Quebecois were for centuries not particularly assimilative towards various newcomers. Not really because these were not welcome, but because of the strong association Quebecois had with (New) France and Catholicism which created a gap difficult to bridge (see quote). But things seem to have been changing for a couple of decades now starting in the 1970's.

Quote:
Originally Posted by Neutre View Post
A short but very informative thread.

Now I understand why it was hard to get immigrants to speak French. The French Quebecois by its nature were not very assimilative because of the strong association they had and maintained to Catholicism and (New) France. So the only ones who managed to assimilate were Irish and a few Scots.
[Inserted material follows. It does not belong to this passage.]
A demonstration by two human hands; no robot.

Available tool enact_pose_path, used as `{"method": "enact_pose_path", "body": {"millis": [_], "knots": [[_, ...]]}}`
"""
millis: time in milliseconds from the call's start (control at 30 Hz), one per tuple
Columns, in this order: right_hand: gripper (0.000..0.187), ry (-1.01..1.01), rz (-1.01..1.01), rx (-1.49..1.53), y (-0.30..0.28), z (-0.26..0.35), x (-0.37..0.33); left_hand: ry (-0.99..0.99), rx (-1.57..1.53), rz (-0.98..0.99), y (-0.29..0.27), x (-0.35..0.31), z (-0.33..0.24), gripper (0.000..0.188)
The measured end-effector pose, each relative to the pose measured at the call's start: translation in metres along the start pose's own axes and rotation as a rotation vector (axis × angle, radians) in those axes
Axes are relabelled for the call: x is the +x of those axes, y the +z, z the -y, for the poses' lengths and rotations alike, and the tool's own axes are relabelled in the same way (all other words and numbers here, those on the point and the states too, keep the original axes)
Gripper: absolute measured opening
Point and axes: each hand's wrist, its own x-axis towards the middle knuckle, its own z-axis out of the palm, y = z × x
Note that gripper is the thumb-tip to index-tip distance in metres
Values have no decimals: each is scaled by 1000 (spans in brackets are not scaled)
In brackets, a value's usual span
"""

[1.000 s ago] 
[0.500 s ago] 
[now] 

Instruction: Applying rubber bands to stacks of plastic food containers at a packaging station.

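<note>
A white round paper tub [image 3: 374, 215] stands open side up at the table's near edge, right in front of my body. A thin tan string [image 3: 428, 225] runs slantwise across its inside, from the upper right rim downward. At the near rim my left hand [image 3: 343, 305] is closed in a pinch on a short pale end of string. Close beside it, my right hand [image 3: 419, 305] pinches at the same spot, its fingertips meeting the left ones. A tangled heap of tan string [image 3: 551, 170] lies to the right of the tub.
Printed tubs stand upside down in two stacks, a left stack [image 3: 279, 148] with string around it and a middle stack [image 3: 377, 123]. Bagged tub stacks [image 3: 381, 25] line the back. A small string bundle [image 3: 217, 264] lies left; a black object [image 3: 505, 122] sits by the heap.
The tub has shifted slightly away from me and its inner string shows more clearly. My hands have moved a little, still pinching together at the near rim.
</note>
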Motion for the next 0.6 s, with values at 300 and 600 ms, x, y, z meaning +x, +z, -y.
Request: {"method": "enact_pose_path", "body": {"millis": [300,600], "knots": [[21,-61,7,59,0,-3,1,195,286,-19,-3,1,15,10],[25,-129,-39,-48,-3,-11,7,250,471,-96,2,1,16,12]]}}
Even the Italians who were traditionally Catholic ended up "going English".

This reminds me of the situation in Malaysia where a lot of non-Malays still have a relatively poor knowledge of Malay despite its being the national language.
Malay language in Malaysia is very strongly associated with Islam and "Malayness" which are almost synonymical there. I.e. even if you're of Chinese or Indian descent, you become a Malay once you convert to Islam.

This contrasts with Indonesia where the Indonesian language (which is basically Malay) is seen as a language without any association with a certain religion or ethnicity.
Most people growing up in Indonesia regardless of their religious, ethnic or even linguistic background end up speaking Indonesian.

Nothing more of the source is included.